Re: number of ways of writing a nonnegative integer n as a sum of 3 squares (zero being allowed).

[Kurt Foster <drsardonicus@earthlink.net>]

On Dec 4, 2023, at 1:03 AM, Thomas D. Dean wrote:
> If I consider each of a,b,c to be distinct even though the are not  
> numberically:
> N [a,b,c]
> 0 [0,0,0] -> 6 OEIS says 1 What about ordered tripes?
> 1 [0,0,1] -> 6 OEIS says 6 OK
> 2 [0,1,1] -> 6 OEIS says 12 - How do they get this?
> 3 [1,1,1] -> 6 OEIS says 8 - ?
> 4 [0,0,2] -> 6 OEIS says 6 OK
> 5 [0,1,2] -> 6 OEIS says 24??
> 6 [1,1,2] -> 6 OEIS says 24??
> 7 none
> 8 [0,2,2] -> 6 OEIS says 12
> ...
> 25 [0,0,5] [0,3,4] -> 12 OEIS says 30?
> 26 [0,1,5] [1,3,4] -> 12 OEIS says 72?
>
> What am I missing? Can someone explain this to me?

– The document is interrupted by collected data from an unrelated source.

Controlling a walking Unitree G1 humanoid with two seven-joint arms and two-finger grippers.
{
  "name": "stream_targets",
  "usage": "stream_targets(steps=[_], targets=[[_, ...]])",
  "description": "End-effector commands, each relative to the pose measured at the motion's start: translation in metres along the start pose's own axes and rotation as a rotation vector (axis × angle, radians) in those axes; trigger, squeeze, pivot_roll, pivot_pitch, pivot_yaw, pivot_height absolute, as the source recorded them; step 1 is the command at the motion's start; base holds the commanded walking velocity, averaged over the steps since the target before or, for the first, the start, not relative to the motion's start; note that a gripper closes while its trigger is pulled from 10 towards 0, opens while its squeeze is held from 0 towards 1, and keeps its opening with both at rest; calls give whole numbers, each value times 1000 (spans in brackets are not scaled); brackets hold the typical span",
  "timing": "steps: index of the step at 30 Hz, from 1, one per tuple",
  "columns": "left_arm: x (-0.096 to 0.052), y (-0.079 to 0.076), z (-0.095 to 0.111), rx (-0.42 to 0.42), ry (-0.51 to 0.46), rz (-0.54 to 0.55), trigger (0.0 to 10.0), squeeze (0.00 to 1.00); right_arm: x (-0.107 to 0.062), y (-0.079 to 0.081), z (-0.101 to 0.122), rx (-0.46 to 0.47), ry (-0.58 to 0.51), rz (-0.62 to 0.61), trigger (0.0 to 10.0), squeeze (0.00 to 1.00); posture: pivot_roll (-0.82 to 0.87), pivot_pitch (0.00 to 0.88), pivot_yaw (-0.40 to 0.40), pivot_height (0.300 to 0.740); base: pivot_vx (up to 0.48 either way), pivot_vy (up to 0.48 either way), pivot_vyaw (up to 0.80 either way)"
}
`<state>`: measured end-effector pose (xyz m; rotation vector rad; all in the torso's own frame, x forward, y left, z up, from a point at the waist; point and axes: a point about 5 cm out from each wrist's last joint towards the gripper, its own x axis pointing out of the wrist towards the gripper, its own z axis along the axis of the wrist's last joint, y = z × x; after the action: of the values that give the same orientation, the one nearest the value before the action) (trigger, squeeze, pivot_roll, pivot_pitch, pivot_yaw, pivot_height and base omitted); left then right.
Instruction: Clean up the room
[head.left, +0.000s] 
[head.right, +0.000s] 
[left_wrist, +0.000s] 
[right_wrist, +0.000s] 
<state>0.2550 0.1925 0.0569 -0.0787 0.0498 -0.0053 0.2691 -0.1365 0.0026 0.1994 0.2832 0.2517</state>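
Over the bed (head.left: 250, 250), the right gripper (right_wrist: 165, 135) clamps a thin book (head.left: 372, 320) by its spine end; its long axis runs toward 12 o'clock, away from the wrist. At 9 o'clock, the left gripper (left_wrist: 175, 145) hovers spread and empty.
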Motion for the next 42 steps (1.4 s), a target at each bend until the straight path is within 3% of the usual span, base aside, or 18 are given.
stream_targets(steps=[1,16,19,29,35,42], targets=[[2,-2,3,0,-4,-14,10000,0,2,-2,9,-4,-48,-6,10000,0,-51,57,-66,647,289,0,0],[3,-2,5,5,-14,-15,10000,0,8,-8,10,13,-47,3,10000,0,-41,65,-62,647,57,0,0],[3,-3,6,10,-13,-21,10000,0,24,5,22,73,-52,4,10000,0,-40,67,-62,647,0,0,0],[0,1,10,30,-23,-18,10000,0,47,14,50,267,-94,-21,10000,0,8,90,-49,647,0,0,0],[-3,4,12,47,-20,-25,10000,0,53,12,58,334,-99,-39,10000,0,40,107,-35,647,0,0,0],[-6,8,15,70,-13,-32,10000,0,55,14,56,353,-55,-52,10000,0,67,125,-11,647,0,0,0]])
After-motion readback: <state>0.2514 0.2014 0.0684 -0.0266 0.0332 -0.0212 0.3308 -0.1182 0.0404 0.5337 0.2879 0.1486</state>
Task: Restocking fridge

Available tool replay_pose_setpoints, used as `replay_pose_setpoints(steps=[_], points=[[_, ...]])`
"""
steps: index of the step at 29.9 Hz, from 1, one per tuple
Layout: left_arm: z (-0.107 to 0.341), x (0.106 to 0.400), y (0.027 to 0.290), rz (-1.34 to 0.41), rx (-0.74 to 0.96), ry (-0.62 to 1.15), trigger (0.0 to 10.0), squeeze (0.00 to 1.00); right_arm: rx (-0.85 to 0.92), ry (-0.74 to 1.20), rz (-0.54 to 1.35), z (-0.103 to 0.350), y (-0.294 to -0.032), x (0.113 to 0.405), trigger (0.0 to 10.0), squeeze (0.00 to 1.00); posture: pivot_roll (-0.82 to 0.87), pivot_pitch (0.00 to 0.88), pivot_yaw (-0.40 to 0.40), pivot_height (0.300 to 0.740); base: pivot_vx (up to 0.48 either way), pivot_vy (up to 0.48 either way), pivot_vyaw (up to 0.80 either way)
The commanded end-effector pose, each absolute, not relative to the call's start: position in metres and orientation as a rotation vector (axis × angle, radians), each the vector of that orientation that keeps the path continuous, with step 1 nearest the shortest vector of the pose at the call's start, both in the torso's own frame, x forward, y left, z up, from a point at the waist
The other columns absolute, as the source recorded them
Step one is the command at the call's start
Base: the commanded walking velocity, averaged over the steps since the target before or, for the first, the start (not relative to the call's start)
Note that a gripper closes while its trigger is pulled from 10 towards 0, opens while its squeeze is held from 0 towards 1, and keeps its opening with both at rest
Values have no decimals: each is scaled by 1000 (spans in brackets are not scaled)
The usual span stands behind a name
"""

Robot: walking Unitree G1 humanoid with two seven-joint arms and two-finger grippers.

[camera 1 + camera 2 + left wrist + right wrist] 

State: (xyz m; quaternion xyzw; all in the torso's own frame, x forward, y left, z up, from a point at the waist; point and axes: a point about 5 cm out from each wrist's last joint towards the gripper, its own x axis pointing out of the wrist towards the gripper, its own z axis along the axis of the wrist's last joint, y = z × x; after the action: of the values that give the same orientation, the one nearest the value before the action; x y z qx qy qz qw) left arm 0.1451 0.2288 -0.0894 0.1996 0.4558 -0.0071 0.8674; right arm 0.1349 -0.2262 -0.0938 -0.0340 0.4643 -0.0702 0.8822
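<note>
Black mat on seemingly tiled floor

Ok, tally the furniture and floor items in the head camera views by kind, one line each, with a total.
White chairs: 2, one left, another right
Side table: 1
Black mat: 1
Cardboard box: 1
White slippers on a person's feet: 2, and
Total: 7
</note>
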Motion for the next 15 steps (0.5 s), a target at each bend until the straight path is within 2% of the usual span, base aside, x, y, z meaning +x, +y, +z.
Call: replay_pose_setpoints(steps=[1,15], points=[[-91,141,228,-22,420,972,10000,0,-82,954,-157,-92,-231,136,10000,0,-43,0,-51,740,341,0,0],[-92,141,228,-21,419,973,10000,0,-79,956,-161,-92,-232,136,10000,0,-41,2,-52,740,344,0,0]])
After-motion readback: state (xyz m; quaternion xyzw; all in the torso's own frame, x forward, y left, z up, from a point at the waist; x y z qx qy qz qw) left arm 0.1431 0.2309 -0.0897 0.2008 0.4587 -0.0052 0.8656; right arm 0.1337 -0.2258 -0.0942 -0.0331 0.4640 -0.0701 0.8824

The "standard" count is of the number of triples (a, b, c) with a, b,  
and c integers for which a^2 + b^2 + c^2 = N.  Consider these as  
points on the sphere x^2 + y^2 + z^2 = N.

What you're missing is minus signs.  If none of a, b, or c is 0, there  
are 8 ways to choose the signs.  If one of them is 0, there are 4  
ways.  If two of them are 0, there are 2 ways.

So if 0 < a < b < c, , N = a^2 + b^2 + c^2, the triple (a, b, c)  
determines 8*3! = 8*6 = 48 points on x^2 + y^2 + z^2 = N.  If 0 = a <  
b< c, they determine 4*3! = 24 points.

Thus for N = 26, (0, 1, 5) determines 24 points and (1, 3, 4)  
determines 48 points.  And 24 + 48 = 72.

The other cases (e.g. 0 < a < b = c, etc) are left as exercises.